Great American Resources cleaned out its downtown San Diego offices Tuesday night, laid off 20 employees when they showed up for work Wednesday morning and announced later in the day that it plans to "reorganize" the company and move administration east to Girard, Ohio, where it will be managed under contract by Eastern Petroleum Co.
The abrupt action was taken by GAR's board of directors in a bid to reduce administrative costs and to move management closer to GAR's oil and gas assets and operations in the Midwest. Also being relocated is Great American Partners (GAP), a publicly held master limited partnership, of which GAR is managing partner and 25% owner.
Frederick Smith, GAR senior vice president, said that he "can't answer that" when asked about the extent of the planned reorganization and whether a Chapter 11 filing under the federal bankruptcy code is being considered.
Robert Smallwood, Eastern Petroleum chief financial officer, also declined comment Wednesday on a possible Chapter 11 filing.
Eastern Petroleum was described by Smallwood as a closely held independent oil and gas operator based in Girard, Ohio, that controls 900 wells in Ohio and Pennsylvania. He would not comment on whether Eastern plans to acquire certain or all of GAR or GAP assets.
"This is just a contract to manage the company. The purpose (of Eastern's taking over) is hopefully to give (GAR) shareholders and (GAP) unit holders back something," Smallwood said.

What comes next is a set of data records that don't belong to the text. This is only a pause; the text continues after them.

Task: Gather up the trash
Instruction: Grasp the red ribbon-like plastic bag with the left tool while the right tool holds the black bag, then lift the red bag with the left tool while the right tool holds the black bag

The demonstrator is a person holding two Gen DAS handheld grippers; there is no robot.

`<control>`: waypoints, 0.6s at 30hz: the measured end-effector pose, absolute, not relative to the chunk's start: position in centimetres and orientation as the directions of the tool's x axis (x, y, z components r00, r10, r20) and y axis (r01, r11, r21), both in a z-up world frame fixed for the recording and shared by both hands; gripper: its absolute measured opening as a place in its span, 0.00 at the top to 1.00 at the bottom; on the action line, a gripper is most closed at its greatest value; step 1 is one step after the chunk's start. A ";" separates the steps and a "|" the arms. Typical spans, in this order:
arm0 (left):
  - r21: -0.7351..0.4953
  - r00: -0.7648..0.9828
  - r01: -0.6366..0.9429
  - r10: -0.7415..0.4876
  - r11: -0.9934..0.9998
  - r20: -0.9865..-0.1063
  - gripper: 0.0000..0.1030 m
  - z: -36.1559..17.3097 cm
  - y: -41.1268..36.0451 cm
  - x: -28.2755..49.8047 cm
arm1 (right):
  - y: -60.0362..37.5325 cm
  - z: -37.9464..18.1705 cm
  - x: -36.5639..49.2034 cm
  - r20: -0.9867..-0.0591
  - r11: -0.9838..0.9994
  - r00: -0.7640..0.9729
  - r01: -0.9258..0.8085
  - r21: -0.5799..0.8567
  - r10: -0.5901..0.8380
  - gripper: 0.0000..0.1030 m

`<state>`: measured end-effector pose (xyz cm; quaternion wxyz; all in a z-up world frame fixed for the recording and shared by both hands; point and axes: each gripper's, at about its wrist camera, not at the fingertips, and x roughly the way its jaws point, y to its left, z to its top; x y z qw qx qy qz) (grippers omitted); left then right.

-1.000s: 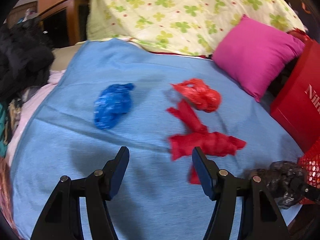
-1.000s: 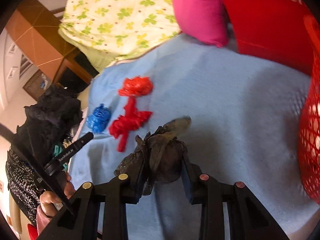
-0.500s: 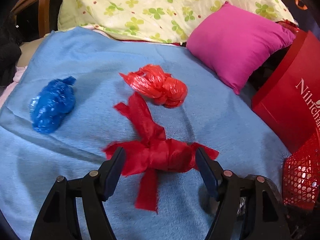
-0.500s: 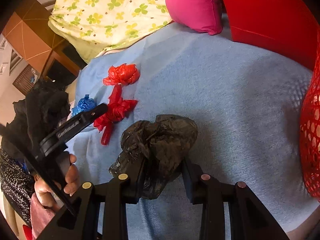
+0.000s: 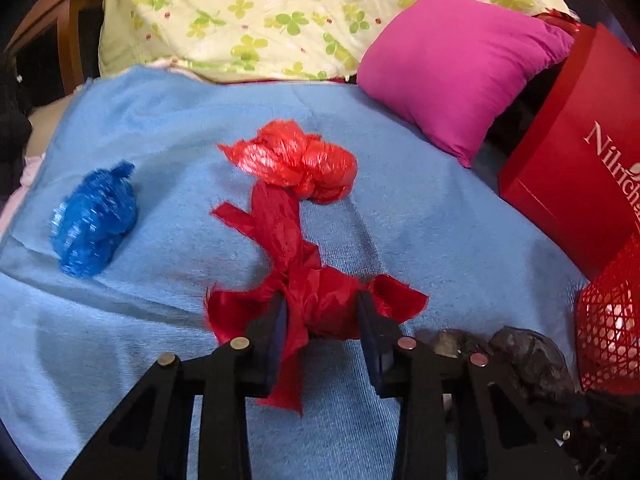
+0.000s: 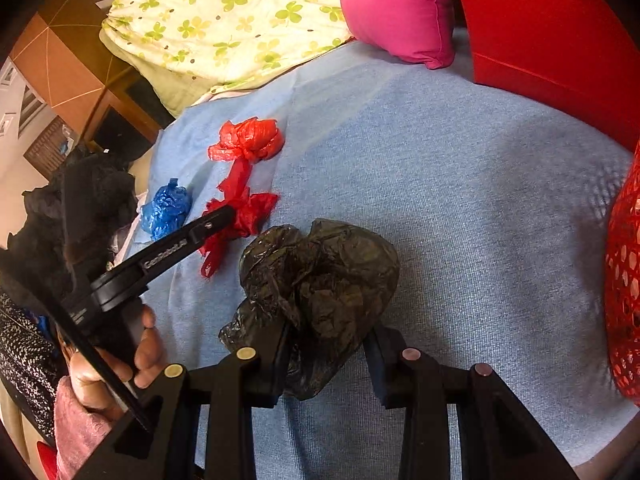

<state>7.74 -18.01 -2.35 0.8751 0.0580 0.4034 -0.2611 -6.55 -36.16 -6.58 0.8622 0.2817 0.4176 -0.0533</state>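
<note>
Red crinkly bag [image 5: 324, 300] lies on the blue blanket [image 5: 420, 232], sideways between my left claw [image 5: 322, 320] tips. That claw has just squeezed onto it; half a second ago it stood wide. My right claw [image 6: 326, 344] grips the black bag [image 6: 320, 280], near the red basket [image 6: 624, 280].

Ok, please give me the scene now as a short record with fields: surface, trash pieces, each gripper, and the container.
surface: blue blanket
left gripper: shut on dark red bag; jaws have just been closing
right gripper: shut on black bag
loose trash: blue bag, bright red bag, both lying on the blanket
container: red mesh basket, at the right edge
background: pink pillow, red box
</note>
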 end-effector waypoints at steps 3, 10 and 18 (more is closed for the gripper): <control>-0.056 0.579 0.512 -0.392 0.857 -0.715 0.66 -1.0 -17.5 6.3 | -36.0 -6.2 -6.6 -0.743 0.840 0.656 0.323 0.436 0.134 0.65; 0.051 0.678 0.484 -0.337 0.874 -0.654 0.66 1.9 -14.6 3.5 | -35.1 -5.2 -6.7 -0.728 0.856 0.676 0.307 0.416 0.111 0.65; 0.108 0.751 0.400 -0.258 0.910 -0.607 0.66 3.5 -11.3 1.9 | -34.0 -5.1 -6.4 -0.735 0.872 0.672 0.299 0.388 0.097 0.65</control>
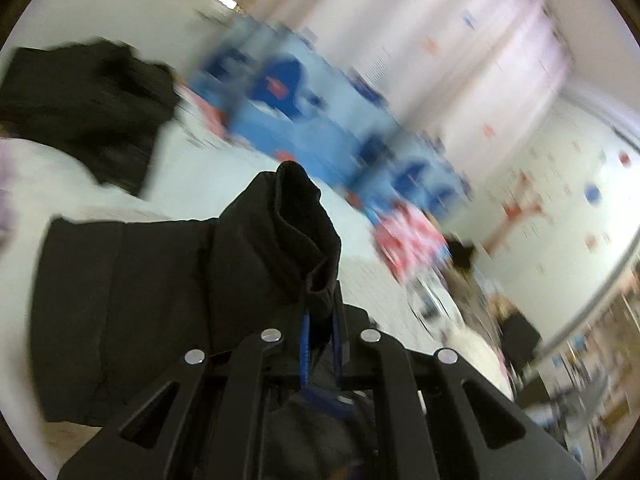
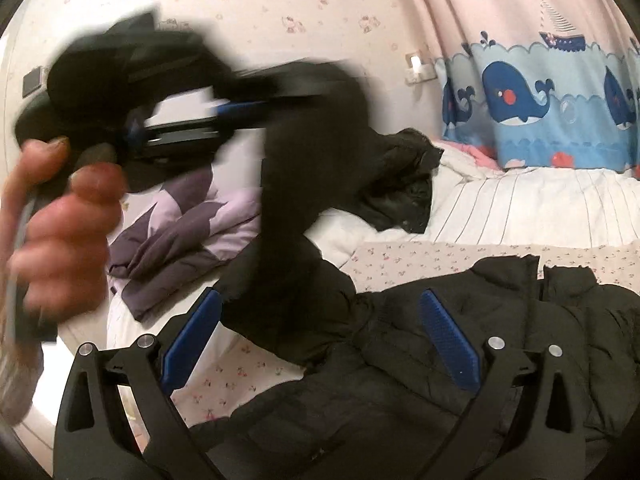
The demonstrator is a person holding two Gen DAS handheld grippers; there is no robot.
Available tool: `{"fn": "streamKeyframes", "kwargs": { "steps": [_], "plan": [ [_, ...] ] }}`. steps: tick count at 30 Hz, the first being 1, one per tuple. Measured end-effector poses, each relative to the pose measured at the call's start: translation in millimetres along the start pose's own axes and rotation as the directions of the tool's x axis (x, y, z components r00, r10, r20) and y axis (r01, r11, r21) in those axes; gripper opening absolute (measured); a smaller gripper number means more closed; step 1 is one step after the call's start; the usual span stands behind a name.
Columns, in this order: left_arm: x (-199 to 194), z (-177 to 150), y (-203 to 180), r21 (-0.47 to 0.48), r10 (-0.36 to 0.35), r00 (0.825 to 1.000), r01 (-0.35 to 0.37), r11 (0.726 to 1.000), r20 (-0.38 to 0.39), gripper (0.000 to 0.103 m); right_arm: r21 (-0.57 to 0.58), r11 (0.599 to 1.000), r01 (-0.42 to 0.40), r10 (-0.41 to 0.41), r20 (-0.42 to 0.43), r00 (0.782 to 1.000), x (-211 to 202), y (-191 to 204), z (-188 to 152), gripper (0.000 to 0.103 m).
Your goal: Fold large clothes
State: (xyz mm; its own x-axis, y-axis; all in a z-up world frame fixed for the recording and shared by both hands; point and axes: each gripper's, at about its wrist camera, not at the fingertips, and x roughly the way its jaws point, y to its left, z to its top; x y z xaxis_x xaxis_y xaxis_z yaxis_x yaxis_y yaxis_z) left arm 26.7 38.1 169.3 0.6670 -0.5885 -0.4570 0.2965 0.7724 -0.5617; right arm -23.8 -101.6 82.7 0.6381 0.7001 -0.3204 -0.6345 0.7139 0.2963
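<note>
Black puffer jacket (image 2: 460, 340) is spread on the bed (image 2: 520, 208) below the wide-open, empty right gripper (image 2: 320, 336); a sleeve is clamped in the closed left gripper (image 1: 320, 320). Folding the sleeve across seems underway; laying it flat is needed next.

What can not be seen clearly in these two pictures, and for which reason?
- Left wrist view: the curtain pattern, smeared by motion blur.
- Left wrist view: the left gripper pads, buried in the black jacket fold.
- Right wrist view: the hand and the tool it holds, blurred.
- Right wrist view: the jacket's lower part, cut off by the edge and the right gripper.
</note>
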Motion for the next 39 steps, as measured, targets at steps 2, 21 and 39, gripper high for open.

The 20 employees laid off--all but three of GAR's staff, Smith said--were given their current paychecks but no severance pay. The three employees not laid off will be offered only temporary jobs, Smith said.
"When I walked in this morning, everything was gone," said data entry clerk Charlene Eskridge, standing in GAR's barren offices in the Union Bank building. "They just said the board had voted to move everything back to Ohio."
Other employees said layoffs of six or seven other GAR staffers in the last six months gave them an inkling that GAR was in financial trouble.
GAR and GAP have had continuing financial and legal difficulties, capped by the June disclosure in GAR's Form 10-K filing with the Securities and Exchange Commission that GAP may have violated SEC laws in connection with a unit offering in 1986. The offering involved GAP's issuance of 3.8 million partnership units, then valued at $13.2 million, to GAR in exchange for oil and gas properties, services and to satisfy debts.
The possible violations, which center on a prospectus prepared by GAR for the GAP offering, have created a "contingent liability" for both GAR and GAP, GAR said in its filing. Both entities could be subject to fines and penalties or be required to rescind the unit offering, Smith said Wednesday.
The SEC and GAR still have not settled the matter, Smith said.
GAR's auditors, Touche Ross & Co., qualified its opinion of the company's 1986 annual report, noting that GAR's shortage of working capital "indicate(s) that the company may be unable to to continue in existence."
In June, NASDAQ delisted GAR stock, Smith said, because of GAR's inadequate net equity of $300,000 and because it was late in filing required SEC documents. GAP units are traded publicly over the NASDAQ and traded Wednesday at about 15 cents per unit, down 35 cents on the day, Smith said. As recently as last December, the units were valued at more than $3.50 each.
GAR reported a net loss of $415,936 on revenues of $305,859 for the quarter ended March 31. For the full year ended Dec. 31, GAR lost $1,153,482 on revenues of $887.946.
For the six months ended June 30, GAP lost $1,072,000 on sales of $1,463,000. For the full year ended Dec. 31, GAP's loss was $6,270,000 on revenue of $2,522,000.
President Steve Vrable, an Ohio resident and GAR board member who replaced Gary Takessian as GAR chief executive in June, will stay on with the company. Smith said he plans to resign.